Lyle Ramshaw writes:

>   5. Find two different functors T: Grp --> Grp with object function
>   T(G) = G the identity for every group G.
> 
> One such functor, of course, is the identity on every arrow as well.
> So the challenge is to find a functor that leaves all objects
> unchanged, but changes around at least some arrows.

> I've spent some time trying to construct a more interesting solution
> to the exercise: a functor from Grp to Grp that leaves objects alone
> and transforms arrows in some way that clearly changes the structure.
> In particular, I started out hoping to take some non-null arrows to
> null arrows.  

I assume that by "null arrow" you mean what some folks call "the trivial
homomorphism".  

Why not go all the way and consider the functor that leaves objects
alone and maps all arrows to null arrows?

Best,
John Baez

an early exercise in Mac Lane

[ramshaw]

I am puzzled by an exercise on page 15 of Mac Lane's classic text
"Categories for the Working Mathematician": exercise 5 for section 3
of Chapter I:

  5. Find two different functors T: Grp --> Grp with object function
  T(G) = G the identity for every group G.

One such functor, of course, is the identity on every arrow as well.
So the challenge is to find a functor that leaves all objects
unchanged, but changes around at least some arrows.

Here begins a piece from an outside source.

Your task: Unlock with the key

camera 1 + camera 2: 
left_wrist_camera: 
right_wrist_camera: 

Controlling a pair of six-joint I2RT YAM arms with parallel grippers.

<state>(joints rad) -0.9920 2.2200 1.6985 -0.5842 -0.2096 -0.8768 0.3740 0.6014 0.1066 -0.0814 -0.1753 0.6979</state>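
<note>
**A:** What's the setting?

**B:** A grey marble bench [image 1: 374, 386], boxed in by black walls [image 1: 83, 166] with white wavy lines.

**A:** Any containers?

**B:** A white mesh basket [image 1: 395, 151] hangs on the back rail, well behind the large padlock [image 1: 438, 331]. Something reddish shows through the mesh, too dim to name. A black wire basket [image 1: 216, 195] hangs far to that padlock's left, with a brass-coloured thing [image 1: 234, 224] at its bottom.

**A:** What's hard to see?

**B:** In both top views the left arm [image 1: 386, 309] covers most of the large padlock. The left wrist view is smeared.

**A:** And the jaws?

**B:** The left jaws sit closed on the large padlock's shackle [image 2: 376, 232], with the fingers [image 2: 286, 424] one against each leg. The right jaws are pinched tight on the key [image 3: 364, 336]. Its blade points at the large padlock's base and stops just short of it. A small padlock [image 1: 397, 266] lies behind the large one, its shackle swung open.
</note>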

There is one easy way to do that, which may well be what Mac Lane had
in mind as the solution to this exercise.  For each group G, we choose
some automorphism of G, say a_G.  We then define our functor T to take
the arrow f: G --> H to the arrow

         (a_H)^(-1) f a_G : G --> H.

This preserves identities and compositions, so it does define a
functor.  But it seems like cheating, in a way.  For one thing, this
new functor is structurally the same as the identity functor.  All
that we've done is to change the scheme by which we name the elements
of the various groups, using the automorphism a_G as our rule for
renaming the elements of G.

Note also that we haven't used any properties of the particular
category Grp.  This renaming technique would work equally well for Ab
or Set.  If renaming was what Mac Lane had in mind, why did he specify
Grp in the exercise?

I've spent some time trying to construct a more interesting solution
to the exercise: a functor from Grp to Grp that leaves objects alone
and transforms arrows in some way that clearly changes the structure.
In particular, I started out hoping to take some non-null arrows to
null arrows.  For example, consider the homomorphism

         h : C_2 --> A_5

from the cyclic group C_2 to the alternating group A_5 that takes the
lone non-identity element of C_2 to the permutation (12)(34).  That
permutation is even, and hence belongs to A_5; and it has order two,
so the map h is a homomorphism.

Initially, I thought that it would be pretty safe for my functor to
map h to the null homomorphism.  Note that A_5 is a simple group, so
any homomorphism from A_5 to any other group has to be either
injective or null -- there are no intermediate possibilities.

But then I thought about situations like the following:

           C_2  --->  C_2 x G

            |            |
            | h          | (h, id)
            V            V

           A_5  <---  A_5 x G

The map on the top line takes t |--> (t, e) where e is the identity of
G, while the map on the bottom line is the projection (s, u) |--> s.

This diagram commutes before I apply my functor, and my functor
presumably leaves the top and bottom arrows alone.  If my functor
takes the h on the left to the null homomorphism, it must also take
the h component of the map (h, id) on the right to null; but it can't
alter the id component of that map.  So my functor has to take some
arrows only partway to the null arrow.  Given an arbitrary arrow, how
far towards the null arrow should my functor take it?  Finding a rule
that works seems hard, even for direct products, not to mention
semi-direct products and non-split extensions.

Is there some interesting solution to this exercise that I am missing?
Or did Mac Lane have the boring, renaming solution in mind?

Thanks,
Lyle Ramshaw